--- What you should do ---
Among the entries below, only the lines starting at the one with "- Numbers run" and ending at the one with "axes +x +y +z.", both included, are to be printed exactly.

--- Working data ---
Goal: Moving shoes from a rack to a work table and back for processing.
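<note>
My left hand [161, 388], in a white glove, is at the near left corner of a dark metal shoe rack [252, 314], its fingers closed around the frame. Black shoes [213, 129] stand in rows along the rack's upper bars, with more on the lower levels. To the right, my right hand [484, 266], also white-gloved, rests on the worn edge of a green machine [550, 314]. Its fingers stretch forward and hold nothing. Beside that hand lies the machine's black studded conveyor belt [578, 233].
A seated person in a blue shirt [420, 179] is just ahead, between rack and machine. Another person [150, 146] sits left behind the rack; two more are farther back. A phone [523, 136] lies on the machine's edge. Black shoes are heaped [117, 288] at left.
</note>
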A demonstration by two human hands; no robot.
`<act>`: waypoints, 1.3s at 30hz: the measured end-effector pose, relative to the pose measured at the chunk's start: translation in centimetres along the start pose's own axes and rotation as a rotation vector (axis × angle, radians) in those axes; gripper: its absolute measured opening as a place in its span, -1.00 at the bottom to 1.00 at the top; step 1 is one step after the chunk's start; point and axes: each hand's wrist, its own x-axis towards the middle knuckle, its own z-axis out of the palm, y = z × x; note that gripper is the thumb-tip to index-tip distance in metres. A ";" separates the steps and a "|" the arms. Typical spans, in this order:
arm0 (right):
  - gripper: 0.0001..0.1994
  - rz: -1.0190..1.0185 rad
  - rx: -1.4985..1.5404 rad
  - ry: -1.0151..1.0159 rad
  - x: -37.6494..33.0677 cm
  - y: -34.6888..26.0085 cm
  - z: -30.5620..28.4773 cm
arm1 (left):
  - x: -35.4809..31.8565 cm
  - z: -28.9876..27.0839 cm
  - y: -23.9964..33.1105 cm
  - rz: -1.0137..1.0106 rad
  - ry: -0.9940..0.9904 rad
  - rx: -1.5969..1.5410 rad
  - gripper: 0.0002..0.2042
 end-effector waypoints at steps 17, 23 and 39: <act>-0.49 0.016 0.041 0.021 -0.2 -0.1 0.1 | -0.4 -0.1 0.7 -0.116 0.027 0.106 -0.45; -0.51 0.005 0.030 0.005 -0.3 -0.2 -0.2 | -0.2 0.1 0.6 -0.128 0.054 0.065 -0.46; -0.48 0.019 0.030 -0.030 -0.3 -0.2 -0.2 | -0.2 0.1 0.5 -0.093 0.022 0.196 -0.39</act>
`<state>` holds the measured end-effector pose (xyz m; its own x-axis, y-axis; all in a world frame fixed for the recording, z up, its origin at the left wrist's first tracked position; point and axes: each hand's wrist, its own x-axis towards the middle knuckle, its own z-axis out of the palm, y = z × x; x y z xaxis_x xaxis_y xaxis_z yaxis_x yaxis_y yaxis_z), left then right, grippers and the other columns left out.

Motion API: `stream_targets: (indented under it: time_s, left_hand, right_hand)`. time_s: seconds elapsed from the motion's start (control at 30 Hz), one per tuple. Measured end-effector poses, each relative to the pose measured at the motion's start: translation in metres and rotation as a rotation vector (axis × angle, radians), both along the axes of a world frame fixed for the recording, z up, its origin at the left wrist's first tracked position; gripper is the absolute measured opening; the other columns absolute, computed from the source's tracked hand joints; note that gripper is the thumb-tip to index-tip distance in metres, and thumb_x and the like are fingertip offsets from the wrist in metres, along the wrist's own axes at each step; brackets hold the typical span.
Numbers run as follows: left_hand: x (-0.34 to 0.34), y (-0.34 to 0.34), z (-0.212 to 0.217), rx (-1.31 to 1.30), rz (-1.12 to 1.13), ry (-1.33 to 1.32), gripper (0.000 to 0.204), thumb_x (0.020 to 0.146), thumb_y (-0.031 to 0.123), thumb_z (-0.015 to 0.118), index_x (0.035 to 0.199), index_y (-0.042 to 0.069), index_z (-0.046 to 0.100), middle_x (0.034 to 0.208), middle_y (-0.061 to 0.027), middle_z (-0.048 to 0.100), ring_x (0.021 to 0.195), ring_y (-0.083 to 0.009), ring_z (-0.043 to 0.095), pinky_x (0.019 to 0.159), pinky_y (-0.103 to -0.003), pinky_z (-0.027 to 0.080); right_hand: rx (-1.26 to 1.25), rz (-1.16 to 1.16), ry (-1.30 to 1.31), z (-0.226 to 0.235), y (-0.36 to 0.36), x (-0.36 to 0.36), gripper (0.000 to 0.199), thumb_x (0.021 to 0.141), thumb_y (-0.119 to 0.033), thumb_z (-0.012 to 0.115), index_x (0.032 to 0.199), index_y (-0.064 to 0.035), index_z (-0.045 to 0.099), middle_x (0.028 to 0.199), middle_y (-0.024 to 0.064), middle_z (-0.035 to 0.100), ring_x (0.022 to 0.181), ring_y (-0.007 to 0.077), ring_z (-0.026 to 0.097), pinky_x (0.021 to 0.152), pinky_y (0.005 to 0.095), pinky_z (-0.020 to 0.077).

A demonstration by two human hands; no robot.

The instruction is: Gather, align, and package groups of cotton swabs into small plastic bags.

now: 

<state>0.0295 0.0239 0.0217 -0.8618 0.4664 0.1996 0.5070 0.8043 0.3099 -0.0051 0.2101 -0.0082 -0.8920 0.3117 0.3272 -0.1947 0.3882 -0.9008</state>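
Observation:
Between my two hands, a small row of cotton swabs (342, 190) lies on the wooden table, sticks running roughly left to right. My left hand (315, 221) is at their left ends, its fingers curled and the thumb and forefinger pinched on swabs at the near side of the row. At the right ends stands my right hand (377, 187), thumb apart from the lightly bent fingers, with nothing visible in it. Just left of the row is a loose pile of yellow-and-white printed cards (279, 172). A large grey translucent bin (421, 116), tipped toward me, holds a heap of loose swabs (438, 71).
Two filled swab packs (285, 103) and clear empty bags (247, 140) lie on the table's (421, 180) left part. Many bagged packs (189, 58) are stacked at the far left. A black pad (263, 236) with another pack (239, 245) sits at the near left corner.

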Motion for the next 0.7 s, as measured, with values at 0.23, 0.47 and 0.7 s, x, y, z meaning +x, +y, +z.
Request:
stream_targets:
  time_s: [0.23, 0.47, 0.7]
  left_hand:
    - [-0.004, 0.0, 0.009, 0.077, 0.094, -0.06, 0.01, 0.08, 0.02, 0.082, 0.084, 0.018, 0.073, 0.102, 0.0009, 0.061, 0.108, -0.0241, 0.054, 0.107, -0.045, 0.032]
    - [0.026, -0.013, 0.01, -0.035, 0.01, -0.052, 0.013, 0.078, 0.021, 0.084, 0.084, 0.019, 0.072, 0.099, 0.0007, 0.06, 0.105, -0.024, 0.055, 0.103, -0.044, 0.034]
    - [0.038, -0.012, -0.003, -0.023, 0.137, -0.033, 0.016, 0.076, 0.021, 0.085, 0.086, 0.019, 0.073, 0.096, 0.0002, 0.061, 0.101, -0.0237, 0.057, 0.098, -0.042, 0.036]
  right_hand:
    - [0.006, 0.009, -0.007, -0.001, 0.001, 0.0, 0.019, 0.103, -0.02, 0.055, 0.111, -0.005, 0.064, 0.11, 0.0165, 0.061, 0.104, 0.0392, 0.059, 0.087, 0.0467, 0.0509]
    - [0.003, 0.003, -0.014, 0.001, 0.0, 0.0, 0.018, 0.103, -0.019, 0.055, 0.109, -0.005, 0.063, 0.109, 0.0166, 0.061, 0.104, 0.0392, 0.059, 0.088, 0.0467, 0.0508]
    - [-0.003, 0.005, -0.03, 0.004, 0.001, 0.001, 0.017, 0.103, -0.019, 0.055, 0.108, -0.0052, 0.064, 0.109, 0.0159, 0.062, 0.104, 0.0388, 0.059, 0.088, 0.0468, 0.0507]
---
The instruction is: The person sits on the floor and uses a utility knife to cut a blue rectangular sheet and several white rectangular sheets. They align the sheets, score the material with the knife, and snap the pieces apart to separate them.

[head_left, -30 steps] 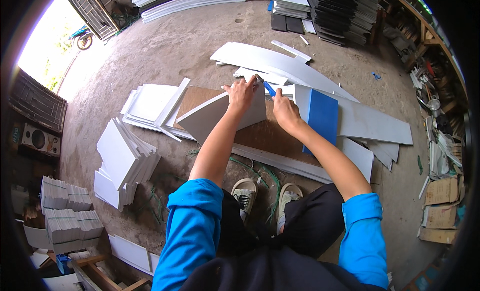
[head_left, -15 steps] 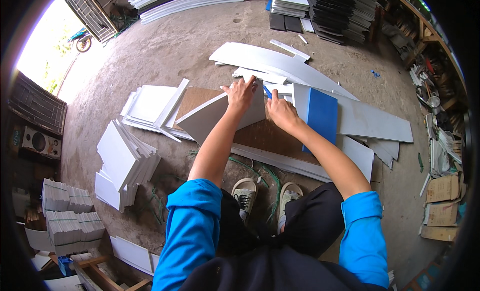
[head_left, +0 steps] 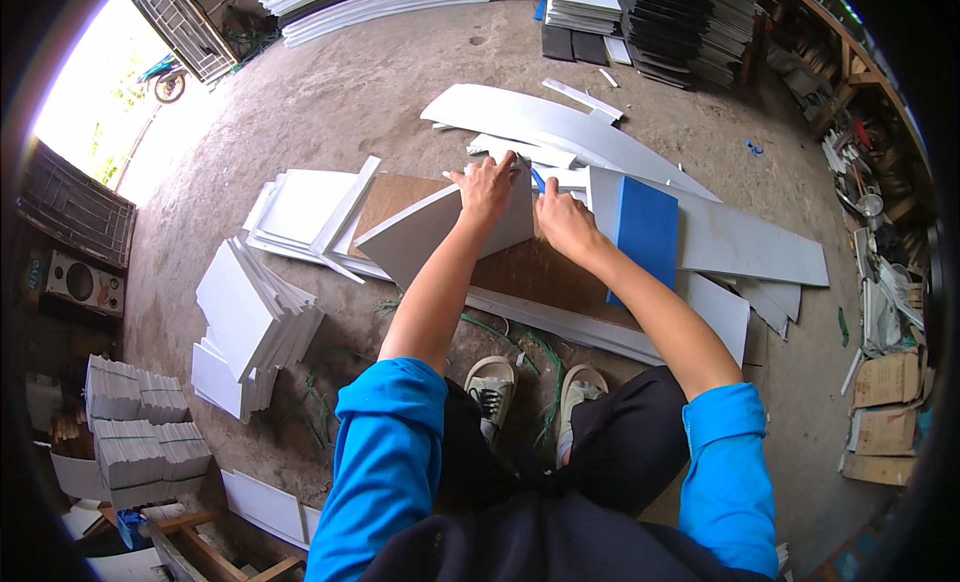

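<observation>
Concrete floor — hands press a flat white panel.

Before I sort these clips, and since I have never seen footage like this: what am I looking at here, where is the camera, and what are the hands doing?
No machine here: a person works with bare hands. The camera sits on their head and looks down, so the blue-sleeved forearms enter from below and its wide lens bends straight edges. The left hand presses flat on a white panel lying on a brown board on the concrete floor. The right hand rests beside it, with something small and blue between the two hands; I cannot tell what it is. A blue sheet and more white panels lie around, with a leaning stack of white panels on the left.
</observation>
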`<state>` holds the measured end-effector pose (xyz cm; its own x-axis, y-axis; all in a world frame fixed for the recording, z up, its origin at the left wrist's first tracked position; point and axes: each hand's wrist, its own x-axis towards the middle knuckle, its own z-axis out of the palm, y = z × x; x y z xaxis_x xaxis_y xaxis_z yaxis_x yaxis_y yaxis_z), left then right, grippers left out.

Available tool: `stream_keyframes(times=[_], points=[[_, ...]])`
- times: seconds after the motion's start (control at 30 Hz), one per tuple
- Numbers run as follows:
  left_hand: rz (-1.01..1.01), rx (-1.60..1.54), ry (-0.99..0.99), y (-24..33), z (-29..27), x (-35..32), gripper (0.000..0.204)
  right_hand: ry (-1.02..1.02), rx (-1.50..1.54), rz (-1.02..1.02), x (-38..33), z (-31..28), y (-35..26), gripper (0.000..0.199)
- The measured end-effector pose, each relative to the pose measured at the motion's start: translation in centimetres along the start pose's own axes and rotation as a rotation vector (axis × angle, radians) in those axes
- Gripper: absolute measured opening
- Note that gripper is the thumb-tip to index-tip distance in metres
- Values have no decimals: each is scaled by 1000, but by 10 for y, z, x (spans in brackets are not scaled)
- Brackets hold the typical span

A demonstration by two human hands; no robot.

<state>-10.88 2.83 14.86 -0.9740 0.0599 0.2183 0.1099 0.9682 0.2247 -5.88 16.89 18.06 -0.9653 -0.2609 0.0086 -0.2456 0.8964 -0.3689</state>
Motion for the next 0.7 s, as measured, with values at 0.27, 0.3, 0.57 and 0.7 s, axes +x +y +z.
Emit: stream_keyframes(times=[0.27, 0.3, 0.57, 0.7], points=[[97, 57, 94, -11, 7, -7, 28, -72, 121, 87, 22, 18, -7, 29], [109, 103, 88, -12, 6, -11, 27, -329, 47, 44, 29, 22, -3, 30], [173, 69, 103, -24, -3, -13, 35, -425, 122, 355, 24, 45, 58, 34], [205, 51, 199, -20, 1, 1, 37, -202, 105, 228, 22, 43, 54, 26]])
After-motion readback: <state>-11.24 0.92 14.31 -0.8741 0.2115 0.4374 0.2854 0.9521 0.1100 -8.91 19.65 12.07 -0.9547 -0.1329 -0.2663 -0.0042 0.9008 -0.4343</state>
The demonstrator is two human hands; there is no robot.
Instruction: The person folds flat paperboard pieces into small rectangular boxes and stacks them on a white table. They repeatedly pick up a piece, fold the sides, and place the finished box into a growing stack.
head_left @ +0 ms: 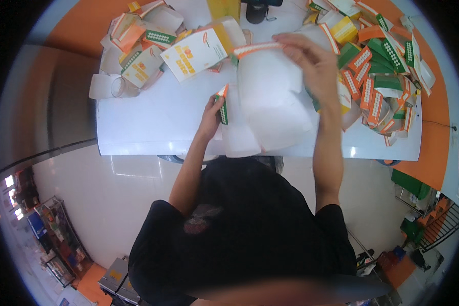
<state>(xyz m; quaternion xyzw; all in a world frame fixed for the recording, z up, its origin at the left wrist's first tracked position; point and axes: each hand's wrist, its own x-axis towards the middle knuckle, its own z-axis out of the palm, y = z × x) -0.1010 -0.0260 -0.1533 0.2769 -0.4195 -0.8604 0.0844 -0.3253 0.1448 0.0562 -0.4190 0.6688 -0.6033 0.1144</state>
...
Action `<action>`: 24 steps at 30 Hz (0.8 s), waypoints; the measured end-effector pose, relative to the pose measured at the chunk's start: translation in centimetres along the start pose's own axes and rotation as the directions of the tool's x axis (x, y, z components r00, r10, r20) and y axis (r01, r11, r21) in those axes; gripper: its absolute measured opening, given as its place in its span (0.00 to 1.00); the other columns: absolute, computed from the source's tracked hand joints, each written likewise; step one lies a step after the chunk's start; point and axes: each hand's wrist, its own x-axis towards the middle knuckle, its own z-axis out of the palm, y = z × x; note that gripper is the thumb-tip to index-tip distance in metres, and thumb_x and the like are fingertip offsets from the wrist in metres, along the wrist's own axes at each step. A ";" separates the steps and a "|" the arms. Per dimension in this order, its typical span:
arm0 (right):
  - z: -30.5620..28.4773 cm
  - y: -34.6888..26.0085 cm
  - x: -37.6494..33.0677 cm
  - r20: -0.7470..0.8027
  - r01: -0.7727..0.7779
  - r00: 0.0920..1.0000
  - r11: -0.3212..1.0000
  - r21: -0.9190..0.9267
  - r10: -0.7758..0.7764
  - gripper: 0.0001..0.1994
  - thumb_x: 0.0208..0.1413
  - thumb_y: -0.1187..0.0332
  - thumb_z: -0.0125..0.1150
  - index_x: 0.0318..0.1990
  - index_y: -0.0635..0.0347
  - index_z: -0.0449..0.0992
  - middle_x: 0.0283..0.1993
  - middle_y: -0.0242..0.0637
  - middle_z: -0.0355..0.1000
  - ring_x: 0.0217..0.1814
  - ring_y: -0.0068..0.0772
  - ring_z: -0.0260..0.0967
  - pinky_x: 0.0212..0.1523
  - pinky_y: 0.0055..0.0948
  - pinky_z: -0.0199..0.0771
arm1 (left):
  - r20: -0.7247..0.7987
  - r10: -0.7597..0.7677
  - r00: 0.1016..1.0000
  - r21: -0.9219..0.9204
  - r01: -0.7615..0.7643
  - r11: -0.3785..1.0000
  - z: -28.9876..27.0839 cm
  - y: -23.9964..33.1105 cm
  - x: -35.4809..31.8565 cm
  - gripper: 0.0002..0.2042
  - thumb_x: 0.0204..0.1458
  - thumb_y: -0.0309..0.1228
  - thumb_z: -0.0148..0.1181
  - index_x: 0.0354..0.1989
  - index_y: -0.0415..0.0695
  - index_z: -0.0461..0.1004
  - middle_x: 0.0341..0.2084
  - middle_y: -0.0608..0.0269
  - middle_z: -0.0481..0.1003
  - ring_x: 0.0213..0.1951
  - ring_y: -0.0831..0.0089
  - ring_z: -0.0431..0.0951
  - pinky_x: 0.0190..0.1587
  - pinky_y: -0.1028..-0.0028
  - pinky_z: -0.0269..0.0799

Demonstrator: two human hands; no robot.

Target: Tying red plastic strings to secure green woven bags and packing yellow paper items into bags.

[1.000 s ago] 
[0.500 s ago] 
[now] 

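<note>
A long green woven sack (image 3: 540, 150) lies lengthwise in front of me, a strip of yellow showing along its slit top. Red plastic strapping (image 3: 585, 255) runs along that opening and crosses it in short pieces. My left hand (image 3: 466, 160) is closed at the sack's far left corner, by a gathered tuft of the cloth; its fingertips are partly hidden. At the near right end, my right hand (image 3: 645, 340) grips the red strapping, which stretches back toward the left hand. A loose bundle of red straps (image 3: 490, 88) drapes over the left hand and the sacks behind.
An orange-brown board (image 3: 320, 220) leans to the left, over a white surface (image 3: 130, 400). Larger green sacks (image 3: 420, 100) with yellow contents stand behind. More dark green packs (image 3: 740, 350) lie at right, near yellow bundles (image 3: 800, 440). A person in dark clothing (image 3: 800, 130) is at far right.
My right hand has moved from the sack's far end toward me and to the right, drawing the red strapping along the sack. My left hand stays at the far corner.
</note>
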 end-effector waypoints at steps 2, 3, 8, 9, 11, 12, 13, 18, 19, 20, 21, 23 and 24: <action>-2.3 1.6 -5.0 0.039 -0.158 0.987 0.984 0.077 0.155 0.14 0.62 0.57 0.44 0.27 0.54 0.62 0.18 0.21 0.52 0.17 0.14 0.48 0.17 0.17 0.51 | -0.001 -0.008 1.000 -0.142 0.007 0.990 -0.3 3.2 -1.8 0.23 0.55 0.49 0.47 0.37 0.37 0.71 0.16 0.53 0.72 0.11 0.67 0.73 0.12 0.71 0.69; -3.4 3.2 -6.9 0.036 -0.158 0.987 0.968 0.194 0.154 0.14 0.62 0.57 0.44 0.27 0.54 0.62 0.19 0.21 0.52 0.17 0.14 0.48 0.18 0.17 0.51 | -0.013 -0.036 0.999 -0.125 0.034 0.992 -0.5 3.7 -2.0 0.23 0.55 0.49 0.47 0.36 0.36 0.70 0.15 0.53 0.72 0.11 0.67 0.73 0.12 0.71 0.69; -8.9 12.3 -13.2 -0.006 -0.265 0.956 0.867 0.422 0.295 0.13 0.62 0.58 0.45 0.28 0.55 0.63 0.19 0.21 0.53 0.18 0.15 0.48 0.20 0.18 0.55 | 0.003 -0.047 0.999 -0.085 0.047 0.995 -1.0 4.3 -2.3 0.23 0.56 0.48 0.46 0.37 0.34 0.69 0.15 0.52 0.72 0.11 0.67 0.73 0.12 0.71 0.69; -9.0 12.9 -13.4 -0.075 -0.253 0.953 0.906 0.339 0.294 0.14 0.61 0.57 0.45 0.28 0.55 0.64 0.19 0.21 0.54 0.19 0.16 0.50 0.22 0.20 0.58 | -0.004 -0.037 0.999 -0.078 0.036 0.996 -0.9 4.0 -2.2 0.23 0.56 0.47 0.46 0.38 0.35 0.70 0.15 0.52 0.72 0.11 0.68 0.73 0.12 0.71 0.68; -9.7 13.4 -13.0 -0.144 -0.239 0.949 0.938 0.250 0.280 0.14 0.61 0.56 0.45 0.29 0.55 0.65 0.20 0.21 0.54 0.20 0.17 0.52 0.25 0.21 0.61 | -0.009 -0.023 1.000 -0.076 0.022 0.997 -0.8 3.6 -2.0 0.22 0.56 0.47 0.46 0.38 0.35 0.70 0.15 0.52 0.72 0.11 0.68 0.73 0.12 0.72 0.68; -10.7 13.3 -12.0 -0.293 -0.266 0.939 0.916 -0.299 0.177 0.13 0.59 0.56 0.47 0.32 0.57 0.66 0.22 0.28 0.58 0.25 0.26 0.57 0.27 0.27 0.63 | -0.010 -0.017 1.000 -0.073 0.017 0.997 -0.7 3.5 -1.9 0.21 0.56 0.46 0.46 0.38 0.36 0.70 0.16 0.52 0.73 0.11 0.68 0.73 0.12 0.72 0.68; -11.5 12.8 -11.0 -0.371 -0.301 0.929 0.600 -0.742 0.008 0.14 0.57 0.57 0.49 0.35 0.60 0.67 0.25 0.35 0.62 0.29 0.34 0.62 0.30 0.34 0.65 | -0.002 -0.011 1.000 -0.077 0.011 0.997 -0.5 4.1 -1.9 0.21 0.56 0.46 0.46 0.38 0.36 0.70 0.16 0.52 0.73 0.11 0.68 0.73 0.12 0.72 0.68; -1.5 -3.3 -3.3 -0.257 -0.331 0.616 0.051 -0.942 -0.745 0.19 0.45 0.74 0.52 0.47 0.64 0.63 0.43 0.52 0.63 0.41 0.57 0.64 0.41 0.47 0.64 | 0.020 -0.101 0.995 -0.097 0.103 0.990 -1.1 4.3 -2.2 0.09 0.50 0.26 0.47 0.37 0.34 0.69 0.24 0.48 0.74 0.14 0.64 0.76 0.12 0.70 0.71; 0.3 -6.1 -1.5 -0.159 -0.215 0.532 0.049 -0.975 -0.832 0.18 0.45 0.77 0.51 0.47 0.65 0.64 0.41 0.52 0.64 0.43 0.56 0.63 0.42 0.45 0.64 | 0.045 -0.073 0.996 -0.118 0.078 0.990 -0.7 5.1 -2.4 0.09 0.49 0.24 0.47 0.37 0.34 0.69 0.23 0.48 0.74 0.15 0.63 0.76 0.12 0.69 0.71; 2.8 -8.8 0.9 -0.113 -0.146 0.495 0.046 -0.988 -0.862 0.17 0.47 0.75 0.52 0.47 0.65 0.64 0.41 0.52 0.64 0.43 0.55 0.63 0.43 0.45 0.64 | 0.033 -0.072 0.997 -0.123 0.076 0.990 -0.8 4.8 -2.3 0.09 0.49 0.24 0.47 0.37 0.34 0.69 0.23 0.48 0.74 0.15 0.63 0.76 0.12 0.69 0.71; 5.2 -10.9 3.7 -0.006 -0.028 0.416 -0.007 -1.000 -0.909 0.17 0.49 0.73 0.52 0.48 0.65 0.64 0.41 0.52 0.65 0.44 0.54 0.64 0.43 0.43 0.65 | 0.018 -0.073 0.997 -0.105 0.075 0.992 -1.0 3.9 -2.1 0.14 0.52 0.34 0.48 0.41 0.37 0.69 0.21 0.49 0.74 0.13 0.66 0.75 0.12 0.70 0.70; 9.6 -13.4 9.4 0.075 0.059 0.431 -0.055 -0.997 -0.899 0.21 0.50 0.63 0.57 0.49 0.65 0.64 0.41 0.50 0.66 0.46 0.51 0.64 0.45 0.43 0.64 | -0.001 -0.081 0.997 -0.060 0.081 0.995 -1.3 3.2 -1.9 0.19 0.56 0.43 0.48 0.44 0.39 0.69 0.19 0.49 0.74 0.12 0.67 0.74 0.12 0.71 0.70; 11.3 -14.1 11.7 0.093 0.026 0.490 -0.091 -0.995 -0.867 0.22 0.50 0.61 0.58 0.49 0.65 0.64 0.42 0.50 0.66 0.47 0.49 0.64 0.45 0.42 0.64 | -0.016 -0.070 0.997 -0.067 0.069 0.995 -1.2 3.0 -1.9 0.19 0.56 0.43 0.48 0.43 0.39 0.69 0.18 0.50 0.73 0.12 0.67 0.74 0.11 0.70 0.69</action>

--- Answer area ---
- Numbers run as follows:
  left_hand: rz (-1.01..1.01), rx (-1.60..1.54), ry (-0.99..0.99), y (-24..33), z (-29..27), x (-35..32), gripper (0.000..0.204)
  right_hand: ry (-1.02..1.02), rx (-1.50..1.54), rz (-1.02..1.02), x (-38..33), z (-31..28), y (-35..26), gripper (0.000..0.199)
- The measured end-effector pose, each relative to the pose measured at the motion's start: translation in centimetres along the start pose's own axes and rotation as a rotation vector (axis × angle, radians) in those axes
- Gripper: absolute measured opening
- Note that gripper is the thumb-tip to index-tip distance in metres
- Values have no decimals: each is scaled by 1000, but by 10 for y, z, x (spans in brackets are not scaled)
- Brackets hold the typical span

A demonstration by two human hands; no robot.

<state>-10.88 2.83 14.86 -0.9740 0.0599 0.2183 0.1099 0.9682 0.2247 -5.88 16.89 18.06 -0.9653 -0.2609 0.0086 -0.2456 0.8964 -0.3689</state>
Motion for the next 0.7 s, as measured, with values at 0.27, 0.3, 0.57 and 0.7 s, axes +x +y +z.

This exercise has been fully answered.